Issue is that for red ear sliders, the barrier for entry is very low. Just $2.50, at most $5 at Pet Lovers. And pretty cute when small. Whenever things like teenage mutant ninja turtles movies come out and then you see them lifesize turtles @ Toys R US, for sure there would be demand. :D So with the low cost, small size, seemingly very cute in a small tank package comes along, the effect is very much amplified.
They are actually cuter than fishes, coz at least you can pick it up and even bring it to the playground etc.

Even if you do not have a filter as you do not wanna deal with one and its quirks of initial cost, noise, breakdowns and failures, technical setup and pipings etc......nitrogen cycle, it's fine.
Just waste water nia with daily water changes, the procedure can be made much easier and faster with things like high flowrate water pumps or a drainage hole and tap DIYed into the bottom of the enclosure......best if your setup is in the service yard which already has drainage and water source anyway

Full water changes can be done, no issue....won't shock one (I mean if you are doing daily, the water quality would literally be around the same level)....in the context of Singapore with regards to tap and tank water temps, low levels of chlorine/chloramine.

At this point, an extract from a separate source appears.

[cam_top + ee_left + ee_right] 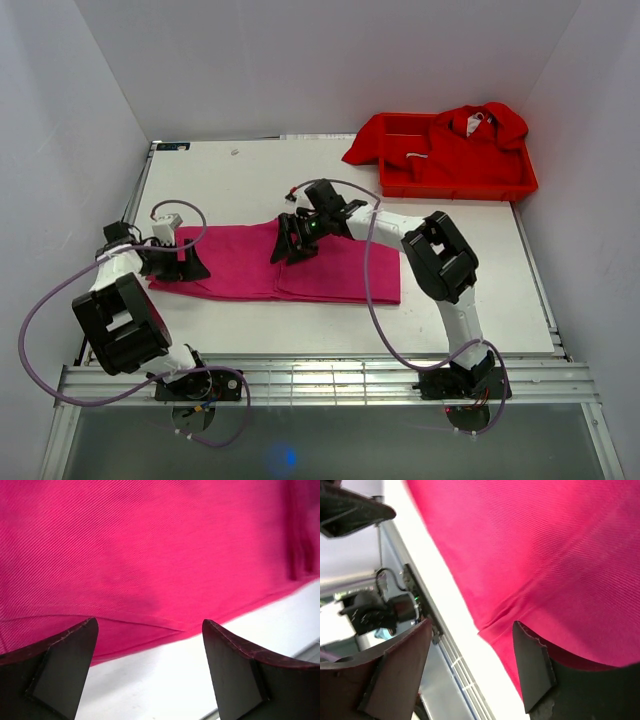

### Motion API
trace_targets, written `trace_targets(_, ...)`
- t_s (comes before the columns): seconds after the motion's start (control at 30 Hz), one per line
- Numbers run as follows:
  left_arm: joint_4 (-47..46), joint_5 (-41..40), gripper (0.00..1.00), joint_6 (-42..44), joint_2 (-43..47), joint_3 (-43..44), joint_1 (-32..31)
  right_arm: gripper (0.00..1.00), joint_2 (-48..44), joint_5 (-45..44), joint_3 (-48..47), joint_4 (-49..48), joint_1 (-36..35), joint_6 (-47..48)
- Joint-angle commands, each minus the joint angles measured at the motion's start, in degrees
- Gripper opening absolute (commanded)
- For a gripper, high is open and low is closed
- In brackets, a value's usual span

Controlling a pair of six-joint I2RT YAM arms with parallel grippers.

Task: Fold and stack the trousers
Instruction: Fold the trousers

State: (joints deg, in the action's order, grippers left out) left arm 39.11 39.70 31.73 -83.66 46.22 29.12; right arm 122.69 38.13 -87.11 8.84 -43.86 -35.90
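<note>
Trousers (330, 278) lie flat as a long folded band across the middle of the table (240, 175), running left to right in the top view. Left gripper (182, 262) sits low at the band's left end. Its wrist view shows the fingers (65, 670) spread wide with nothing between them, a folded hem and bare white surface just beyond. Right gripper (296, 240) is over the band's upper edge near centre — jaws parted there too, holding nothing (one finger (532, 675) overlaps the cloth in its wrist view, contact unclear). Upper right of the frame: a red tray (525, 187) with a red garment (470, 140) heaped in it, well apart from the band.
</note>
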Motion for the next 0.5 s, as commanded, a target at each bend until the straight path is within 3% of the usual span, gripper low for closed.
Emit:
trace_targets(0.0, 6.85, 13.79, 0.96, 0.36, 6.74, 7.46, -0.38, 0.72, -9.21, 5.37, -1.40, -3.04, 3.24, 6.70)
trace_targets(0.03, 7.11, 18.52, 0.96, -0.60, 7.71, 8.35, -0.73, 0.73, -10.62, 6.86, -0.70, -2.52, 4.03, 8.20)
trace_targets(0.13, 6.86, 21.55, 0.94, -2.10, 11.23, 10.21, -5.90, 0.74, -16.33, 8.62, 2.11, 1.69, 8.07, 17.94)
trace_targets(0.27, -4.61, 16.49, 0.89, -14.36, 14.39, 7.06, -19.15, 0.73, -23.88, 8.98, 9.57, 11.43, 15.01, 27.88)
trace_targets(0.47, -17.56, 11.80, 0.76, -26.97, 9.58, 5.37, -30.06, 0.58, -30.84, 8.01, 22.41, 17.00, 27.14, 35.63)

Water conditioners not exactly needed even, frankly red ear sliders mostly aren't even bothered by chlorine/chloramine, they are extremely hardy in such regards. There is not much irritation to the eyes, if you you'd seem them rubbing. Now if you overdo it with UV and basking, they will rub their fronts. See what i mean?

Now, if you have dirty water coz 5 days never change water, that's magnitudes worse. :eek:

Water conditioners - Coz seriously it's the same for those doing aquariums.........chlorine can fix of course, but how about chloramines? When you go for the cheapest kinds of water conditioner, you can bet that it is the chemical type that does not take care of chloramines. Some waterworks in SG we do use chloramines in addition to chlorine, due to needs for stability and persistence right up the the end users' taps.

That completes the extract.